Goal of the exercise
The answer is the data below, repeated exactly, with no pictures included.
* * *
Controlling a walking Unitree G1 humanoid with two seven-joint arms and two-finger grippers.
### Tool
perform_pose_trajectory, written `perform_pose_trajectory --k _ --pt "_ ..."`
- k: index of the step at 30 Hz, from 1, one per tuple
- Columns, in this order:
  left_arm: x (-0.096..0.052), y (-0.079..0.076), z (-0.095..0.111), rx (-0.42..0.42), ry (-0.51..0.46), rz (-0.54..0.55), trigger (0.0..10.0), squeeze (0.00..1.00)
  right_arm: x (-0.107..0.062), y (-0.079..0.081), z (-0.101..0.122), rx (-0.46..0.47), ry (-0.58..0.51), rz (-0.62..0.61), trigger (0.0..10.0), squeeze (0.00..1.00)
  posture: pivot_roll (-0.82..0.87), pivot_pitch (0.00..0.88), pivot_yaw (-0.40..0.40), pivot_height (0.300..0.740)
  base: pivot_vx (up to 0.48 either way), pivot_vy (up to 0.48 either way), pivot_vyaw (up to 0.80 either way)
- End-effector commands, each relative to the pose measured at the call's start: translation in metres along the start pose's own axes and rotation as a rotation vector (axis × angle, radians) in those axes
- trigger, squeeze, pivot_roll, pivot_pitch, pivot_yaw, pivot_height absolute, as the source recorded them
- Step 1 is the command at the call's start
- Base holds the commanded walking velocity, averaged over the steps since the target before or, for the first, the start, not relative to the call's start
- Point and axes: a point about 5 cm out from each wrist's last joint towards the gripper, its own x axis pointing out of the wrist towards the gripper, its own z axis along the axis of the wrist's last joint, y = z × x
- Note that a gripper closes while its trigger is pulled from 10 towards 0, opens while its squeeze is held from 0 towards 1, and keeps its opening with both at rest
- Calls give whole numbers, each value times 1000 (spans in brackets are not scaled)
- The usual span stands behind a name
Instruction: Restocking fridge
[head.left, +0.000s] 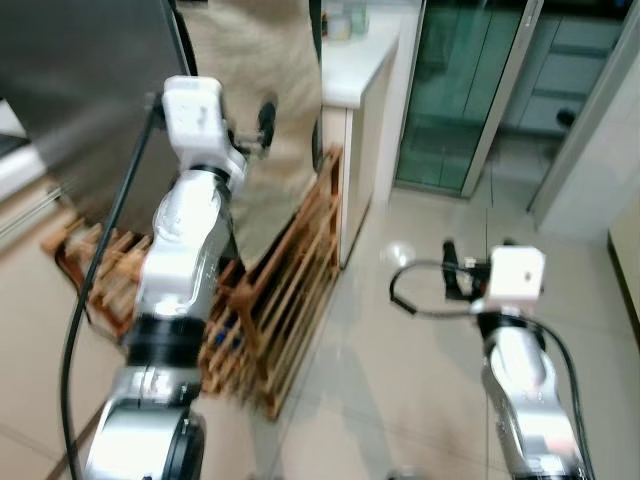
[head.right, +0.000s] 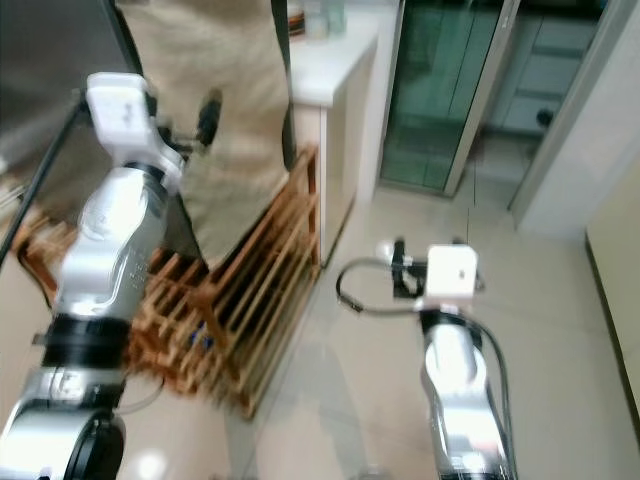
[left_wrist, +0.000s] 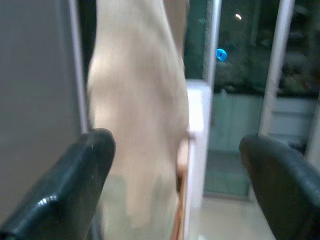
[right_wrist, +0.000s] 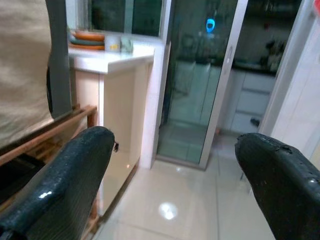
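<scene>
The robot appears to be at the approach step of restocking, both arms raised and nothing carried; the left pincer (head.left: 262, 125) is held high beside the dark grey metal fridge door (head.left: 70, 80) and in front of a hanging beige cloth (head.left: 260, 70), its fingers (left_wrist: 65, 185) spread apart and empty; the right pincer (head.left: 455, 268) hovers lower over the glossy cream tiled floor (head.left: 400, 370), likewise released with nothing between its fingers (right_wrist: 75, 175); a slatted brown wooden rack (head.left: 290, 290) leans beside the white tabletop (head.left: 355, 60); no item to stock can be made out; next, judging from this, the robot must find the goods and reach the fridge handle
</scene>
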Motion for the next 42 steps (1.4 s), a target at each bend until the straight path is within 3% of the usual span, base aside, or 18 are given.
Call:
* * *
Written solution
Controlling a walking Unitree G1 humanoid with two seven-joint arms and two-finger grippers.
### Tool
perform_pose_trajectory, written `perform_pose_trajectory --k _ --pt "_ ..."`
- k: index of the step at 30 Hz, from 1, one per tuple
- Columns, in this order:
  left_arm: x (-0.096..0.052), y (-0.079..0.076), z (-0.095..0.111), rx (-0.42..0.42), ry (-0.51..0.46), rz (-0.54..0.55), trigger (0.0..10.0), squeeze (0.00..1.00)
  right_arm: x (-0.107..0.062), y (-0.079..0.081), z (-0.101..0.122), rx (-0.46..0.47), ry (-0.58..0.51), rz (-0.62..0.61), trigger (0.0..10.0), squeeze (0.00..1.00)
  posture: pivot_roll (-0.82..0.87), pivot_pitch (0.00..0.88), pivot_yaw (-0.40..0.40), pivot_height (0.300..0.740)
  base: pivot_vx (up to 0.48 either way), pivot_vy (up to 0.48 either way), pivot_vyaw (up to 0.80 either way)
- End-effector commands, each relative to the pose measured at the call's start: translation in metres along the start pose's own axes and rotation as a rotation vector (axis × angle, radians) in those axes
- trigger, squeeze, pivot_roll, pivot_pitch, pivot_yaw, pivot_height absolute, as the source recorded them
- Step 1 is the command at the call's start
- Base holds the commanded walking velocity, averaged over the steps since the target before or, for the first, the start, not relative to the call's start
- Point and axes: a point about 5 cm out from each wrist's last joint towards the gripper, its own x axis pointing out of the wrist towards the gripper, its own z axis along the axis of the wrist's last joint, y = z × x
- Note that a gripper closes while its trigger is pulled from 10 towards 0, opens while its squeeze is held from 0 towards 1, and keeps its opening with both at rest
- Calls give whole numbers, each value times 1000 (spans in brackets are not scaled)
- The usual span stands behind a name
Instruction: Restocking fridge
[head.left, +0.000s] 
[head.right, +0.000s] 
[left_wrist, +0.000s] 
[right_wrist, +0.000s] 
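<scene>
The robot appears to be at the approach step of restocking, both arms raised and nothing carried; the left pincer (head.left: 262, 125) is held high beside the dark grey metal fridge door (head.left: 70, 80) and in front of a hanging beige cloth (head.left: 260, 70), its fingers (left_wrist: 65, 185) spread apart and empty; the right pincer (head.left: 455, 268) hovers lower over the glossy cream tiled floor (head.left: 400, 370), likewise released with nothing between its fingers (right_wrist: 75, 175); a slatted brown wooden rack (head.left: 290, 290) leans beside the white tabletop (head.left: 355, 60); no item to stock can be made out; next, judging from this, the robot must find the goods and reach the fridge handle
</scene>
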Motion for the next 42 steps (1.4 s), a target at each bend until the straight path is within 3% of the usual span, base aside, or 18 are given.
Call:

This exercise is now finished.